The report does this, firstly, by looking at the transposition and implementation of the Directive to examine how it has been applied in practice[2],[3]. The Commission worked with the government experts group on the ELD on transposition and national implementation. Business and financial security providers, i.e. insurers, brokers, banks and financial institutions, as well as NGOs were also consulted.

Secondly, it looks at the issue of financial security . To do this, the response of the financial sector was analysed and alternative options for financial security were assessed, based on information provided by the insurance and re-insurance industry on available ELD insurance products and coverage in the EU market. Reports on the ELD by the Confederation of European Insurers (CEA)[4] and information on how operators and industry have responded to the Directive[5] were also taken into account. Three aspects covered in particular are: the use of a gradual approach allowing Member States to gradually phase in mandatory financial security, starting with riskier activities and operators and with damage to soil and water; setting ceilings for financial guarantees; excluding low-risk activities.

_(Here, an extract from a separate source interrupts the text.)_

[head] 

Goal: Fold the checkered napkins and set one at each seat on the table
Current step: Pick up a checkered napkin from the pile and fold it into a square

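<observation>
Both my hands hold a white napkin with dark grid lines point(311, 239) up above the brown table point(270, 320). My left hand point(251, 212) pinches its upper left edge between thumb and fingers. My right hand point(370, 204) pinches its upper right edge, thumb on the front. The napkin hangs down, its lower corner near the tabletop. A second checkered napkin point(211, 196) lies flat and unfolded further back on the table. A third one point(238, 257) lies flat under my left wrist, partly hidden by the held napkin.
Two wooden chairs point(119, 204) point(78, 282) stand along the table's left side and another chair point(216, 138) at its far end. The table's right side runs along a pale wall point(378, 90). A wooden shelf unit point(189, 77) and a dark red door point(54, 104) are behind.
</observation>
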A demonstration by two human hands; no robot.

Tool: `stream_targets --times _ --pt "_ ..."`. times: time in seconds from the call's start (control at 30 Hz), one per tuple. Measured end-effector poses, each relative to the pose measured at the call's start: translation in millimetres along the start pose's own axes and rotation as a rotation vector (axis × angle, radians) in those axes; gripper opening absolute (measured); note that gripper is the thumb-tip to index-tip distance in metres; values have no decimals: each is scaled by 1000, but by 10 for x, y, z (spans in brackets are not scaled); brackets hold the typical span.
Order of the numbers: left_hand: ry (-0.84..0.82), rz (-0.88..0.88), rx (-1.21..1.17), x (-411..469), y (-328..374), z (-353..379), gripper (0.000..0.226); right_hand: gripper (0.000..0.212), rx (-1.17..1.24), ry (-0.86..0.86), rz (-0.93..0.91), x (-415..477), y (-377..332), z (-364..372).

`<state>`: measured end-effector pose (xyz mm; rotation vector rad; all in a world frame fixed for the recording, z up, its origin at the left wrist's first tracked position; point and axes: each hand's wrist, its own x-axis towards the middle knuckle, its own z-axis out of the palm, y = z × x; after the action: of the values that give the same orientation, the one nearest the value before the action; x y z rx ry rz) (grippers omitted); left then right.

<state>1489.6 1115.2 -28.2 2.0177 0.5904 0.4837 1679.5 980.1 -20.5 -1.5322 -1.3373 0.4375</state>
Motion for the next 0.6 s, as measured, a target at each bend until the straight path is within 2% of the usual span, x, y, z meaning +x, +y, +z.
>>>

To examine the effectiveness of the ELD in environmental damage, its transposition into national law and its implementation were assessed.

2.1 Transposition process

The Directive entered into force on 30 April 2004. Only four Member States[6] met the transposition deadline of 30 April 2007. The transposition of the Directive remained slow thereafter, so that the Commission had to start infringement procedures against 23 Member States. During this procedure, the number of non-compliant countries was reduced, but the Commission still had to refer a number to the European Court of Justice, which gave judgment against seven Member States in 2008 and 2009[7].

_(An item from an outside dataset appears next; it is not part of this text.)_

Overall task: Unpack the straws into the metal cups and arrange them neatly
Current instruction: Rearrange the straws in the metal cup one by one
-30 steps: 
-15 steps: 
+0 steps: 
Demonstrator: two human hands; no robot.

The main reasons for the transposition delays were:

1. Existing legal frameworks — Member States that already had advanced liability rules on environmental issues had to fit the new legislation into these existing legal frameworks.

2. Challenging technical requirements such as the need for economic valuation of environmental damage, the different types of remediation, and damage to protected species and natural habitats, which were novelties to most Member States.

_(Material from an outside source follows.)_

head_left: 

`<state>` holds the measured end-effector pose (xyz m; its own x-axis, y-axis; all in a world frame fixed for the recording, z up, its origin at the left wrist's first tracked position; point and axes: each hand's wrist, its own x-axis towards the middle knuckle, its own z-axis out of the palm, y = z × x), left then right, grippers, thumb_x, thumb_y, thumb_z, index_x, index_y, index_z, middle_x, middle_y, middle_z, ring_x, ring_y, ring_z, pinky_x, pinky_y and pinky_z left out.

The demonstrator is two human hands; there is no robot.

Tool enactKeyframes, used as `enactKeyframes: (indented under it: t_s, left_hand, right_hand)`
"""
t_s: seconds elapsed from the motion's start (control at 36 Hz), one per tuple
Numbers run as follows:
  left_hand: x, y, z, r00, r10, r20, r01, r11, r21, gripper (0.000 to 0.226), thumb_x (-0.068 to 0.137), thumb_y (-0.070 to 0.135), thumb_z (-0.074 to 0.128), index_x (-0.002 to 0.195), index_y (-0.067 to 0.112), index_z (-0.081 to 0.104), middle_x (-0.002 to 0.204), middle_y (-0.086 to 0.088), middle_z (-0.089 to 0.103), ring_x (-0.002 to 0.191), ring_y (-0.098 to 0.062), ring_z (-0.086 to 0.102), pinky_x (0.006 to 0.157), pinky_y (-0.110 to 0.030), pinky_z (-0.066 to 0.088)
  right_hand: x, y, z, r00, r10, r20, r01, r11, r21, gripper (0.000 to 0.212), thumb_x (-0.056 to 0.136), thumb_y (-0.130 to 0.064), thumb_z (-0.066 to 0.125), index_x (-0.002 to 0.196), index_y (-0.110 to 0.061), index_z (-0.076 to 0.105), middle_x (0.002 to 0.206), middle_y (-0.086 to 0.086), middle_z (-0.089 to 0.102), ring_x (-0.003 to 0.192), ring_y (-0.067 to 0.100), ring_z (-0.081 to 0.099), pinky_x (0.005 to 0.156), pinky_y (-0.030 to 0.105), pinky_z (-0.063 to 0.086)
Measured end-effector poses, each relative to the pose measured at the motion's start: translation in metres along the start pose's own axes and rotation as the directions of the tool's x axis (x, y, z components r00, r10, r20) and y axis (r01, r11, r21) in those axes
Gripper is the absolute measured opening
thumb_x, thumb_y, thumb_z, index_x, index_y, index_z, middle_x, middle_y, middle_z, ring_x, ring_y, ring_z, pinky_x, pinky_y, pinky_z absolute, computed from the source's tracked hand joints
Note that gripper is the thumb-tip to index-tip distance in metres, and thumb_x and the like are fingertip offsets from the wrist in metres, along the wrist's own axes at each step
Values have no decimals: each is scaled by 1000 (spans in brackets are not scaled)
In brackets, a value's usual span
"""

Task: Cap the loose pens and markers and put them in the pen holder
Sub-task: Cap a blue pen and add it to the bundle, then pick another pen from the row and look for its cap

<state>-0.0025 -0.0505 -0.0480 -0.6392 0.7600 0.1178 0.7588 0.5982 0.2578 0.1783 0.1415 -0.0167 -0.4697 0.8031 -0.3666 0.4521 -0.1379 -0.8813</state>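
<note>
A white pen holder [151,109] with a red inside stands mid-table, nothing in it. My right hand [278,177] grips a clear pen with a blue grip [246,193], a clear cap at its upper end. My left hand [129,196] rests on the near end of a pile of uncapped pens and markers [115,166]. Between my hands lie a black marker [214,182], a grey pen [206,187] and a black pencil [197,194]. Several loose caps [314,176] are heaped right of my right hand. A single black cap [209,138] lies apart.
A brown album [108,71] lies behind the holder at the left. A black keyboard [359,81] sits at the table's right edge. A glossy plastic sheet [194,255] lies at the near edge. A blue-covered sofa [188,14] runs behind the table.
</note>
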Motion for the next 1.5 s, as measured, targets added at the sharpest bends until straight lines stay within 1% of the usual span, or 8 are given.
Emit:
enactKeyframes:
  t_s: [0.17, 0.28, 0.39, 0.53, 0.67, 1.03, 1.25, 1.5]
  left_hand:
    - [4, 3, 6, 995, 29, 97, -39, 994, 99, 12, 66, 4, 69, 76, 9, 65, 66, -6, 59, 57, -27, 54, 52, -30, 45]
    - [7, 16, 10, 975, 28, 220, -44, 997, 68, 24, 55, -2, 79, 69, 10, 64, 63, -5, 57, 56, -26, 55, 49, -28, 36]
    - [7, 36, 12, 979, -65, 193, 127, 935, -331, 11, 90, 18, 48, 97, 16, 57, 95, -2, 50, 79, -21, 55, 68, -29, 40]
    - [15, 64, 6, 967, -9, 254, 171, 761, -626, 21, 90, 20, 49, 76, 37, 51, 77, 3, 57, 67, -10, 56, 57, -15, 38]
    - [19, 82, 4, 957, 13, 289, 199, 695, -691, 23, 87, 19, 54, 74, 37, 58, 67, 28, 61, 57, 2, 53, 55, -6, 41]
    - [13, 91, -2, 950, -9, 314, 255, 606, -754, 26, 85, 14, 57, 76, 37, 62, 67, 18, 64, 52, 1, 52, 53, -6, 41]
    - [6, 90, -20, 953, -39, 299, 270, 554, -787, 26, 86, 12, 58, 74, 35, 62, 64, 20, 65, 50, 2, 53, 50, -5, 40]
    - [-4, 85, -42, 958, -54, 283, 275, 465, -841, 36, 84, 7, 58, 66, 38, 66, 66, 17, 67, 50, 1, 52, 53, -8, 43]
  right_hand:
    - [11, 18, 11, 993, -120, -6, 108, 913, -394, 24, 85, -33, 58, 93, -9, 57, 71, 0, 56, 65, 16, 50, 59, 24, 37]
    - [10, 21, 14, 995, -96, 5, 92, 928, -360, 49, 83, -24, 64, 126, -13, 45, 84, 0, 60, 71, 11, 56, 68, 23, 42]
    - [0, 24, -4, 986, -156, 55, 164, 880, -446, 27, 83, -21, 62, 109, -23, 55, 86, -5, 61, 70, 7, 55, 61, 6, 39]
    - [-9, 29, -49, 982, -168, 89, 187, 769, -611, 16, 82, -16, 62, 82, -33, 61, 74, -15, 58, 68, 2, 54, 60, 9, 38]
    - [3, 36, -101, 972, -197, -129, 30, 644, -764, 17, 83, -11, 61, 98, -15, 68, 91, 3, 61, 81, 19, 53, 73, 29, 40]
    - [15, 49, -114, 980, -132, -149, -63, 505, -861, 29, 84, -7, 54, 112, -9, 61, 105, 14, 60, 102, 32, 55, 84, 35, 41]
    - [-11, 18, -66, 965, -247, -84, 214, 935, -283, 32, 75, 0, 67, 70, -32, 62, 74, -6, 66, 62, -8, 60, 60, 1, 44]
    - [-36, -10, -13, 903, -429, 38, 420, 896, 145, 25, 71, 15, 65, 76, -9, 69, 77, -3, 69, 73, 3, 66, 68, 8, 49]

3. The framework character of the ELD, which leaves a wide margin of discretion to the Member States, with options that can only be decided upon during transposition; this led to delays, as the range of options needed to be debated at national level.

2.2 Implementation features

The framework character of the Directive resulted in a broad divergence on several key implementing provisions amongst the Member States:

- The optional extension of the EU scope of ‘damage to protected species and natural habitats’ pursuant to the Birds[8] and Habitats[9] Directives (Article 2(3) ELD). Fourteen Member States decided to do so and included species and habitats protected under national or regional protection schemes in all or part of their jurisdiction (Austria, Belgium, Cyprus, Czech Republic, Estonia, Greece, Hungary, Latvia, Lithuania, Poland, Portugal, Spain, Sweden and UK).

- Another key definition, that of ‘operator’ , was extended by all but one of the Member States, with some opting to give this definition a particularly broad scope (Estonia, Finland, Hungary, Lithuania, Poland and Sweden).

- The ELD grants Member States a choice as to whether they want to provide a ‘ permit defence’ and/or a ‘ state of the art defence’ that may be invoked by operators. Fewer than half decided to allow both defences: Belgium (at regional level), Cyprus, Czech Republic, Estonia (except GMOs), Greece, Italy, Latvia (except GMOs), Malta, Portugal, Slovakia, Spain, UK (except GMOs in Scotland, Wales). Equally, fewer than half decided not to make use of them: Austria, Belgium (at federal level), Bulgaria, Germany, Hungary, Ireland, Netherlands (applicable only after check of reason), Poland, Romania and Slovenia. Denmark, Finland and Lithuania decided to allow the ‘ permit defence’ but not the ‘ state of the art defence’ , while France allowed the ‘ state of the art defence’ but not the ‘ permit defence’ . Sweden took a middle position, admitting permit and state of the art defences as mitigating factors in the decision process.

- For the scope of activities covered by strict liability, several Member States exempted the spreading of sewage sludge from waste management operations (Bulgaria, France, Latvia, Malta, Portugal, Romania, Slovakia, Slovenia and UK). A number of Member States included further activities not mentioned in Annex III in the scope of strict liability (Belgium, Denmark, Finland, Greece, Hungary, Latvia, Lithuania, Netherlands and Sweden).

- For rules on multi-party causation , most Member States opted for a system of joint and several liability, whilst a minority chose proportionate liability (Denmark, Finland France, Slovakia and Slovenia).

- Finally, the ELD leaves Member States to decide whether to introduce a system of mandatory financial security at national level. Eight Member States have introduced mandatory financial security entering into force at different dates up to 2014: Bulgaria, Portugal, Spain, Greece, Hungary, Slovakia, Czech Republic and Romania. These systems are subject to risk assessment of relevant sectors and operators, and dependent on various national implementing provisions providing for issues such as ceilings, exemptions, etc. However, mandatory financial security is delayed in all three countries where it was supposed to come into effect in 2010 (Portugal, Spain, Greece) because essential provisions are not yet in place. The remaining Member States rely on voluntary financial security.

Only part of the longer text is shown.